Если событие все же случается, то оно затем аннулируется, так что сюжет возвращается в своей финальной стадии после момента кризиса к исходной ситуации: одному из двух осужденных на пожизненное заключение персонажей в пьесе Бродского «Мрамор» удается убежать из тюрьмы, после чего он добровольно приходит назад, купив корм для канарейки. В этом плане передвижение от старого исторического периода к новому неосуществимо: диссидентка из романа В. Г. Сорокина «Тридцатая любовь Марины», не желающая мириться с остатками сталинизма, встречает секретаря заводского парткома, испытывает с ним оргазм и становится образцовой участницей социалистического соревнования, растворяясь в рабочем коллективе. Самый постмодернистский текст стремится к неоригинальности, к компрометированию культа нового, свойственного авангарду, о чем пишут многие исследователи нашей современности[688] (ср. выше об имитации симбиотическим ребенком материнских действий).
Излюбленная постмодернизмом форма события — тотальное разрушение какой-либо жизненной сферы: в новелле В. Г. Сорокина «Падеж», ставшей одной из глав «Нормы», приехавшее из города начальство дотла сжигает колхоз, в котором обнаружилась эпидемия, погубившая содержавшихся там заключенных.

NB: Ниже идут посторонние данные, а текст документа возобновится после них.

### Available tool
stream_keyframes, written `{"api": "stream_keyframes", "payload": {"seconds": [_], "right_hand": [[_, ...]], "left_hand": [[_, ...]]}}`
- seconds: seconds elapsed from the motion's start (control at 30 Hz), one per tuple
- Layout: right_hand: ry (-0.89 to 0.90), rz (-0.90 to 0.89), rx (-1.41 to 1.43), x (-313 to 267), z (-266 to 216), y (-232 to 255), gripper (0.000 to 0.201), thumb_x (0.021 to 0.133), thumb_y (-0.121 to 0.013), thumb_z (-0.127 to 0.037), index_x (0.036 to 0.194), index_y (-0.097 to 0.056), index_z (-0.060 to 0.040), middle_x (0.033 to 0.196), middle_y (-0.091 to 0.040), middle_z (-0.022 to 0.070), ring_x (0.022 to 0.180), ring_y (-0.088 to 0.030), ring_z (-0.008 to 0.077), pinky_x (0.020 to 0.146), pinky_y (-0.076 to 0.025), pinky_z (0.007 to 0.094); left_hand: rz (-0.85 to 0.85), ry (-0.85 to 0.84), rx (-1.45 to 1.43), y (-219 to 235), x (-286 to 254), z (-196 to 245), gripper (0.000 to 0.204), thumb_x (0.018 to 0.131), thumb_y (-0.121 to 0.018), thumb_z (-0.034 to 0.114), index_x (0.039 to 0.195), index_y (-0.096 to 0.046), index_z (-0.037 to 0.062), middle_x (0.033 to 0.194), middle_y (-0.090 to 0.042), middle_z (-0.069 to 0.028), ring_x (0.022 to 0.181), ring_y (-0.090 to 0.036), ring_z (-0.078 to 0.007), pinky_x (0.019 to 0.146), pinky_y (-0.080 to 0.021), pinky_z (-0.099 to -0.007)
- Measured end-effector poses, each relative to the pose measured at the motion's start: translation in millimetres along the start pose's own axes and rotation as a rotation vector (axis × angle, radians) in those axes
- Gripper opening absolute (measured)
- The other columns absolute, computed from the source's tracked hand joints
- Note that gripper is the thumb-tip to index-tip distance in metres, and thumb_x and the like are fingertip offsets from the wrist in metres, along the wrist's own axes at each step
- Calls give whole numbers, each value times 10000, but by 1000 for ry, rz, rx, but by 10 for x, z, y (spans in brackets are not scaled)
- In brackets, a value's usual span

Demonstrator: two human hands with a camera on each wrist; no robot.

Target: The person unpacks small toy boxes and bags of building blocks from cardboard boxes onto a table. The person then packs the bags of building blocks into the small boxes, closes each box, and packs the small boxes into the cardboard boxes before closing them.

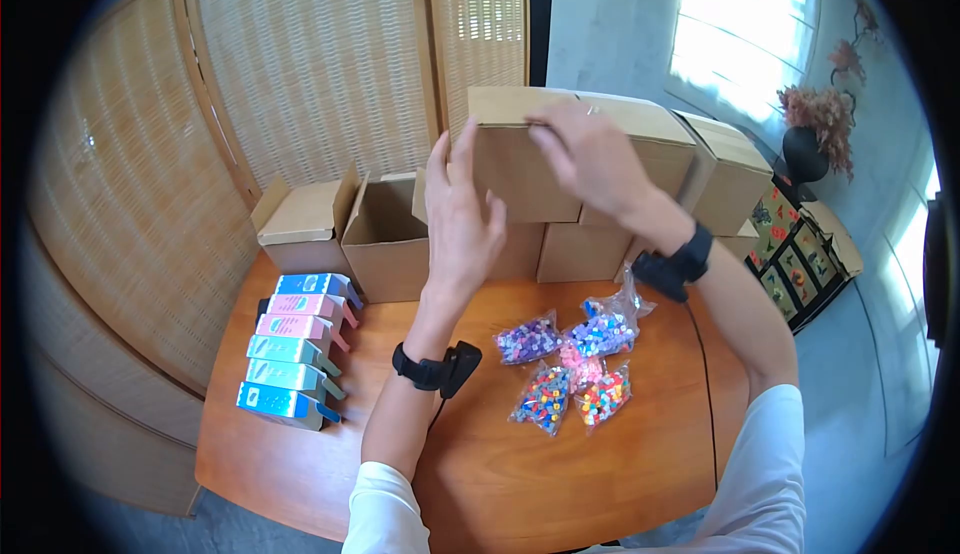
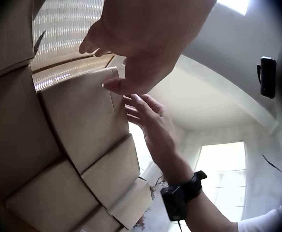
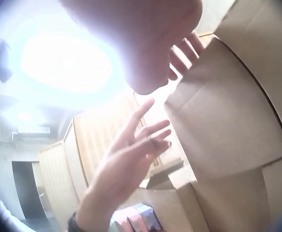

He-история в настоящем находит себе выражение также в том, что у изображаемого в тексте процесса его конец совпадает с началом. Замкнутые циклы не позволяют их участникам перейти к новым действиям, совершить историческую акцию. Герой романа Венедикта Ерофеева «Москва — Петушки» после длительного путешествия попадает вновь в исходную точку своего странствия. В той же «Норме», как уже говорилось в другой связи, показан социум, гражданам которого вменено в обязанность поедать испражнения. Конец и начало не различаются даже в масштабе эволюции всего живого: в рассказе В. Г. Сорокина «Открытие сезона» речь идет об охоте на людей как на диких животных — последний пункт биологического развития, человек, Оказывается эквивалентным сугубо отприродным существам, охотничьим трофеем.
2.4.2. Ввиду того, что текущий момент не историчен, история в целом представляется постмодернизму прежде всего в качестве потенциальной. Р. Козеллеку кажется бессмысленным говорить о «каком-то одном историческом времени»; человек живет сразу в нескольких «налагающихся одно на другое временах»[689]; в сущности, добавим мы, он может выбирать себе ту или иную историю. В другой работе Р. Козеллек свел свои соображения об истории к позднее ставшему ходовым формульному ее определению: «die Gleichzeitigkeit des Ungleichzeitigen»[690]. По Ю. М. Лотману, переход культуры из данного состояния в другое являет собой воплощение одной из многих возможностей, которыми она располагает[691] (другими словами, история могла бы протекать и иначе, чем это было).
Потенцированность истории результируется в постмодернистской литературе, в частности, в том, что художественный текст приобретает полифинальность (перебор разных окончаний романа мы находим, например, в «Пушкинском Доме»)[692]. Еще один свойственный постмодернистскому нарративу способ продемонстрировать эту потенцированность заключен в том, что он устанавливает равнозначность явно фантастической и фактической или правдоподобной историй, излагая обе параллельно. Так, «Жизнь в ветреную погоду» Битова смешивает изображения повседневного времяпрепровождения на даче и атомной войны (обсуждаемый прием, пожалуй, более ощутим в западном постмодернистском романе: «Бойня № 5» («Slaughterhouse-Five») К. Воннегута развертывает одновременно достоверное описание бомбардировки Дрездена и рассказы о космических пришельцах; в «Конце мировых новостей» («The End of the World News») А. Берджесса биография Фрейда объединяется с повествованием о столкновении Земли с небесным телом)[693].